Monitoring SDG 9 in an EU context focuses on two main dimensions: R&D and innovation, and sustainable transport. As Table 1 shows, the EU has progressed in R&D and innovation along several lines over the past few years, while some areas remained stagnant. Similarly, a mixed picture can be observed concerning sustainable transport: while the share of buses and trains in passenger transport has increased and CO2 emissions from cars have declined, the share of rail and inland waterways in freight transport has not changed substantially.

R&D and innovation

R&D expenditure is a vital contributor to human capital development as it creates knowledge and improves skills, making it a key enabling factor for smart, sustainable and inclusive growth. Highly skilled human resources, in turn, are imperative for keeping the EU’s research and innovation capacity and competitiveness up to date. Innovative products and services, as a result of R&D activities, not only contribute to smart growth, but also to inclusiveness and sustainability objectives. Introducing new ideas to the market promotes job creation, labour productivity and efficient use of resources. R&D and innovation are also essential for finding solutions to societal challenges such as climate change and clean energy, security, and active and healthy ageing.

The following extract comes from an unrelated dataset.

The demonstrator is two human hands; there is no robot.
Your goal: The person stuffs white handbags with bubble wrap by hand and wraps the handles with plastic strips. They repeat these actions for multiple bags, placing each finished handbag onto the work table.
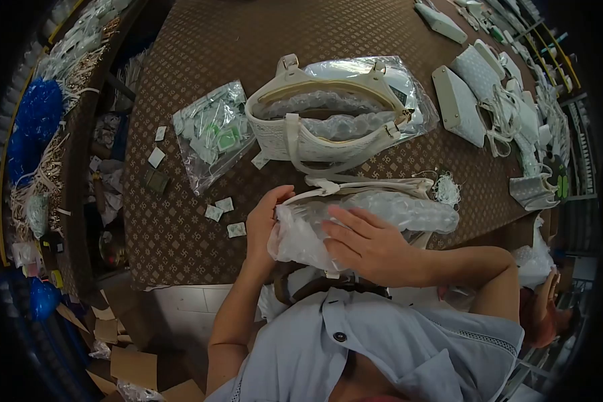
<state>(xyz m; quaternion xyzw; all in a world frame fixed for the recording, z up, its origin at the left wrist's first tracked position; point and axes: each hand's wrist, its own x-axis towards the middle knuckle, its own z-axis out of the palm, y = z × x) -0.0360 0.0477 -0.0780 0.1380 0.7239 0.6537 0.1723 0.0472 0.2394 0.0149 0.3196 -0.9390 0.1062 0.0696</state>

The selected indicators look at the monetary input into R&D and innovation activities, the human resources employed in this sector, and the innovation output in terms of filed patents. The picture derived from available data for these indicators for the EU since 2008 is generally characterised by stagnation of the inputs and outputs (R&D intensity and patents), accompanied by a continuous increase human resources engaged in R&D and innovation activities.

More investment in R&D needed to meet the Europe 2020 target

The EU economy is facing increasing global competition and can only remain competitive with other countries and regions in the world by strengthening its scientific and technological base. Therefore, one of the key aims of EU policies over recent decades has been to encourage increasing investment in R&D. However, EU expenditure on R&D in relation to GDP (R&D intensity) has shown only modest growth during the past 15 years. After prolonged stagnation between 2000 and 2007, R&D intensity has increased slowly and has stabilised at slightly above 2.0 % since 2012, reaching 2.06 % in 2017 (in absolute terms this corresponds to an R&D expenditure of nearly EUR 320 billion in 2017). With a gap of 0.94 percentage points, the EU thus remains far from its 3 % target for 2020.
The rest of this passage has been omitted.